I don't know why it struck me today, but with my mind freer to wander than usual for a Sunday morning, I found myself thinking about summer and worship attendance. I assume that most anyone who attends worship regularly has noticed that attendance drops off in the summer. There are some obvious reasons, of course. More people take vacations in the summer. Some folks take extended vacations, and so the pool of members and others who attend any congregation is diminished.
I don't have any hard data to back me up on this, but I am of the opinion that vacations, summer camps, and the like do not account for the total decline of those in worship. There is another factor, folks who "take summer off" from worship. In a pattern that somewhat mirrors schools, they take a summer vacation from church.

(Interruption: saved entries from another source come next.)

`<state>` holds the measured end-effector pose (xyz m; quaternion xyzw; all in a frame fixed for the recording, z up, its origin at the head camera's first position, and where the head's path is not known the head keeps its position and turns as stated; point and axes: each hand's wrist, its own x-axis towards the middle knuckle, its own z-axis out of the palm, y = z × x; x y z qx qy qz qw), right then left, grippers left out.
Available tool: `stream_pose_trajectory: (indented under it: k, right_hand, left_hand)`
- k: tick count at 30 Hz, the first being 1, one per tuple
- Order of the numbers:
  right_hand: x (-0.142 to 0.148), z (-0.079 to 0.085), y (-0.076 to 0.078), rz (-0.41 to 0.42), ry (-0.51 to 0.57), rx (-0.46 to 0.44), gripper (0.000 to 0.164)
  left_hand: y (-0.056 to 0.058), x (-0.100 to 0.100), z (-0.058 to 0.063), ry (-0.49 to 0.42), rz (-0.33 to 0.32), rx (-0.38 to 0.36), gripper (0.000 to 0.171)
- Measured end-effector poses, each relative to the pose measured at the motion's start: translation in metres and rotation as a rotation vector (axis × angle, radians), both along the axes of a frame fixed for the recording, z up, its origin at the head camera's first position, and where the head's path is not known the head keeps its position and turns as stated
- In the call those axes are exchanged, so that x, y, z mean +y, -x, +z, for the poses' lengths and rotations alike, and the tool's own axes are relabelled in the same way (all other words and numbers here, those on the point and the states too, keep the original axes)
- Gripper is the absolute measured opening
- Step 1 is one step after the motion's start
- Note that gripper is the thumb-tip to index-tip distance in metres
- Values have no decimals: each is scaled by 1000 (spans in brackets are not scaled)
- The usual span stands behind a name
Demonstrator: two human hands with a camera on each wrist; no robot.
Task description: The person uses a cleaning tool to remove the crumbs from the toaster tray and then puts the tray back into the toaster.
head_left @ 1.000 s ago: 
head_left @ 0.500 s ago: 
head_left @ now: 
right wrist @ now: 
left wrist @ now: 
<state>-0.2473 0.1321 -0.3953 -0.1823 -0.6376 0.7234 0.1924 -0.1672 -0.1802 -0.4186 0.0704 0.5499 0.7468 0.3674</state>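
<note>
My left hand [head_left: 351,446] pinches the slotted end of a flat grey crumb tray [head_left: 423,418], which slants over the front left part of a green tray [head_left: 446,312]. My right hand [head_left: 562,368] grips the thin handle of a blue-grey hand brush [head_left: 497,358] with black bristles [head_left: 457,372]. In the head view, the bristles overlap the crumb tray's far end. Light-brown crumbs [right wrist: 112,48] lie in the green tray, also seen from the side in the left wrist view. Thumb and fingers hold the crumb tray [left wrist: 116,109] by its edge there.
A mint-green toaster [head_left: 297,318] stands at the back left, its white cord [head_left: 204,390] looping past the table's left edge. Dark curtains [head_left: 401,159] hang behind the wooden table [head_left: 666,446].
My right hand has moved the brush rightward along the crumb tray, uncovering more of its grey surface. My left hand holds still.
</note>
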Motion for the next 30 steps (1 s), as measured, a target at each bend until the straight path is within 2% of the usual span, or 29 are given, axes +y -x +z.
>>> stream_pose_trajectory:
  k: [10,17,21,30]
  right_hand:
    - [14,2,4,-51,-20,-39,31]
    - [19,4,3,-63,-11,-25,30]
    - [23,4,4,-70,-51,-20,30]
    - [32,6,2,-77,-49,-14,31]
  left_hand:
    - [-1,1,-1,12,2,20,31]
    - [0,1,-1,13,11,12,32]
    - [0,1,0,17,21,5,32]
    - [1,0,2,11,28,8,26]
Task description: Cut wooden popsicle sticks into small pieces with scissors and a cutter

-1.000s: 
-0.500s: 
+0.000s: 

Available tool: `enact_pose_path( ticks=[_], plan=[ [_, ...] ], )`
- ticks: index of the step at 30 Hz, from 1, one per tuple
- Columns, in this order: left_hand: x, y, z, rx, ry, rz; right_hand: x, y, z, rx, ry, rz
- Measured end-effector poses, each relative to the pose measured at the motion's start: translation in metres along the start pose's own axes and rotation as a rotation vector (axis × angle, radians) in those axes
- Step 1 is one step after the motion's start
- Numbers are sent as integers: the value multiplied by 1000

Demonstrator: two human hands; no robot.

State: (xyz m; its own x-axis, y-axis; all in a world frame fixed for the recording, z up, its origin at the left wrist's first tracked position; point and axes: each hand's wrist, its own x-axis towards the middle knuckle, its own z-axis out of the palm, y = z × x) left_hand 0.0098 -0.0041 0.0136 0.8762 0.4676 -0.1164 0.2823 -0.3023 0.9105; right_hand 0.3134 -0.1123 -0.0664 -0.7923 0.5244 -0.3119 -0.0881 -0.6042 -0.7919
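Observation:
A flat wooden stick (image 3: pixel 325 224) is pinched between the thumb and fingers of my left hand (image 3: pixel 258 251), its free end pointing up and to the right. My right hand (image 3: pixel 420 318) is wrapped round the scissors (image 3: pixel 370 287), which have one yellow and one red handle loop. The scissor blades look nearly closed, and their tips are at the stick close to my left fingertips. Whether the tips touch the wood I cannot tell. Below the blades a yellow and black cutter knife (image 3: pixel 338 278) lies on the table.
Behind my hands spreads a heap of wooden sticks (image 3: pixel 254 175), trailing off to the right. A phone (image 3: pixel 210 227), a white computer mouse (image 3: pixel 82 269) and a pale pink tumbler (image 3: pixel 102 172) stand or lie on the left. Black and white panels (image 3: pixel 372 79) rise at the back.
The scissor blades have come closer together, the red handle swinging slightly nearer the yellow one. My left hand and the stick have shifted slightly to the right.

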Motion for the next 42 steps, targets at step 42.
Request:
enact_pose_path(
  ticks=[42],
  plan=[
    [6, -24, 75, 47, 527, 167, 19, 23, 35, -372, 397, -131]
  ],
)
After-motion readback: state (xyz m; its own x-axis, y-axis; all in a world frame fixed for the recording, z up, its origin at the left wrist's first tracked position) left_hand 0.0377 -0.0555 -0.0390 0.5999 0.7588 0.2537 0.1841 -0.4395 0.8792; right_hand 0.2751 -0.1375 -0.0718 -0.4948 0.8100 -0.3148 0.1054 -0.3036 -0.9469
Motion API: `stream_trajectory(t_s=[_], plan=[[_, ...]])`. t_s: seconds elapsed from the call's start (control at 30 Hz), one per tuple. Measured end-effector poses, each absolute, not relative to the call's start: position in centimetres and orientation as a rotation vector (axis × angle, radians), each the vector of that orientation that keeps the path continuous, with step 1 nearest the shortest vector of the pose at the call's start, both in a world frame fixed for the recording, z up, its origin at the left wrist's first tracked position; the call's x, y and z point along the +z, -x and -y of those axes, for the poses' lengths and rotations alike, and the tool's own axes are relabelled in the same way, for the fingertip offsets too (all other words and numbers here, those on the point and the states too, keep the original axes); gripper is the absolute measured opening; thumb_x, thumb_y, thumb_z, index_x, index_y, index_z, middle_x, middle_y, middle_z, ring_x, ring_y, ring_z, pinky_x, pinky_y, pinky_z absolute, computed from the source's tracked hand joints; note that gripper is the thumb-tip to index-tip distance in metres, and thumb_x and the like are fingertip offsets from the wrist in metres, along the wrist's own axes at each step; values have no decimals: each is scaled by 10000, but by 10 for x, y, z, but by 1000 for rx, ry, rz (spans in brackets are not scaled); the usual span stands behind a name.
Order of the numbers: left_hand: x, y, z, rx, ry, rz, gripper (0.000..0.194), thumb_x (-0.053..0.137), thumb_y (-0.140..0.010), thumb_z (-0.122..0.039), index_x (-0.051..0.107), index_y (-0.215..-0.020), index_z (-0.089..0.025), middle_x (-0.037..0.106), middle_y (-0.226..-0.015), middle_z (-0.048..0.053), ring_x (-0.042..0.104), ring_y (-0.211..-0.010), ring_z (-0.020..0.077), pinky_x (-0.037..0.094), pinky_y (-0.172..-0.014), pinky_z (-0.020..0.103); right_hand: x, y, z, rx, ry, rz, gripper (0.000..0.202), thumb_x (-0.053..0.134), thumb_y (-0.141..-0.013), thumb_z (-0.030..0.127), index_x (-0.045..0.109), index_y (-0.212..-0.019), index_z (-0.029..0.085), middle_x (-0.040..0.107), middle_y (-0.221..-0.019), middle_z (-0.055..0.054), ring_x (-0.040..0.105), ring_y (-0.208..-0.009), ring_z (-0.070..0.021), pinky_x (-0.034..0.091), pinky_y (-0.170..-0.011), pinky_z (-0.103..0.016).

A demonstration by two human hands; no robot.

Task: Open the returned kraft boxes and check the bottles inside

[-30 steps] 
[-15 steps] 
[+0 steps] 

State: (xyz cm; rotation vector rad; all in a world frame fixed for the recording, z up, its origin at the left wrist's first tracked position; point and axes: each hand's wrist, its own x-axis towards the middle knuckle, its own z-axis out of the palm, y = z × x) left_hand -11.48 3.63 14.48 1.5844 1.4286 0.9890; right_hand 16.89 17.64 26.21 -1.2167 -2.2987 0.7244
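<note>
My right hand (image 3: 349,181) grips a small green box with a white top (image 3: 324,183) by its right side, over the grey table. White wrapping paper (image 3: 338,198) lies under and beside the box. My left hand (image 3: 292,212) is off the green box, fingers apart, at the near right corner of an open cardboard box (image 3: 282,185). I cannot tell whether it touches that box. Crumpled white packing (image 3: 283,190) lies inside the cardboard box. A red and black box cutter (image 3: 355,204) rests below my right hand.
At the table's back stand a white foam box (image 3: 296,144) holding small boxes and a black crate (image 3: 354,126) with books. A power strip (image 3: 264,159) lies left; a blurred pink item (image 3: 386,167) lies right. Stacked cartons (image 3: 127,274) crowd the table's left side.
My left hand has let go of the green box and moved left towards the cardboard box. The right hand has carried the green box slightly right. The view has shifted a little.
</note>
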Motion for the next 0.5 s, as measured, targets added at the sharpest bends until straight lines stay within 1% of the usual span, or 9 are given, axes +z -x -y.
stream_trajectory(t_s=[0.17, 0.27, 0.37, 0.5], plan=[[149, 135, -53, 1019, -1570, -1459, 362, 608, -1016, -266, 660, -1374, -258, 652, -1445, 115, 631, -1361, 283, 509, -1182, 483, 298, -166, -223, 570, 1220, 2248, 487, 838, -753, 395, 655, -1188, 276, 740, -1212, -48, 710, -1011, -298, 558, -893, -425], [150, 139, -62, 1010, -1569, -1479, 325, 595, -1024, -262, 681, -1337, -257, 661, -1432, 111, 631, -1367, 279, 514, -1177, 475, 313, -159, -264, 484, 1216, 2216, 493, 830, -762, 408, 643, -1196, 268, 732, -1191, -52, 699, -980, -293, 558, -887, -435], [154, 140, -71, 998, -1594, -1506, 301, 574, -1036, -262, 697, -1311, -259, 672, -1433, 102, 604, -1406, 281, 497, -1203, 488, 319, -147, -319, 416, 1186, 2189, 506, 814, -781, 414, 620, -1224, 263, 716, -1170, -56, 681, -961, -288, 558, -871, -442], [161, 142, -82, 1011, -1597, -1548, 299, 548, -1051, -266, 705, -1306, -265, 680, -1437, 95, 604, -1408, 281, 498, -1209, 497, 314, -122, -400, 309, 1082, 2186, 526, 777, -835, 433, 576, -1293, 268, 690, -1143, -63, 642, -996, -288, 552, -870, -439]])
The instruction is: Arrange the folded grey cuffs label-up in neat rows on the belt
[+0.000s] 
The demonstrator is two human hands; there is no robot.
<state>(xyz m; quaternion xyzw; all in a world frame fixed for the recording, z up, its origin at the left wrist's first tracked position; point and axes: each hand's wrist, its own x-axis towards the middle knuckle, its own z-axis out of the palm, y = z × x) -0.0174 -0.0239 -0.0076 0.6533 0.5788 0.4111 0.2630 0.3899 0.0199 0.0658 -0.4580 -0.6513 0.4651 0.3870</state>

Now I'm not wanting to impugn these folks in any way. My interest in noting such vacations from church is not to chastise or cajole anyone. Rather I am wondering what it is about the way we do church, the way we conduct worship or education, or the way we envision ourselves that creates a church from which some folks need a break.
I written before that I don't think it's possible to have church without institutions. Practicing faith with no sort of structures usually ends up being terribly vacuous. But at the same time, religious institutions can become impersonal, and worse, they can lose focus on relationship with God and be more about the institution itself. And if doing church becomes mostly about institutional loyalty, maybe it should be no surprise that folks need a break now and then.
"My soul longs, indeed it faints for the courts of the LORD; my heart and my flesh sing for joy to the living God." Psalm 84 seems to speak of something other than institutional loyalty. And I wonder what practices of faith and worship might enliven our congregations so that when folks get back in town from a vacation or trip, they couldn't wait to get back to worship.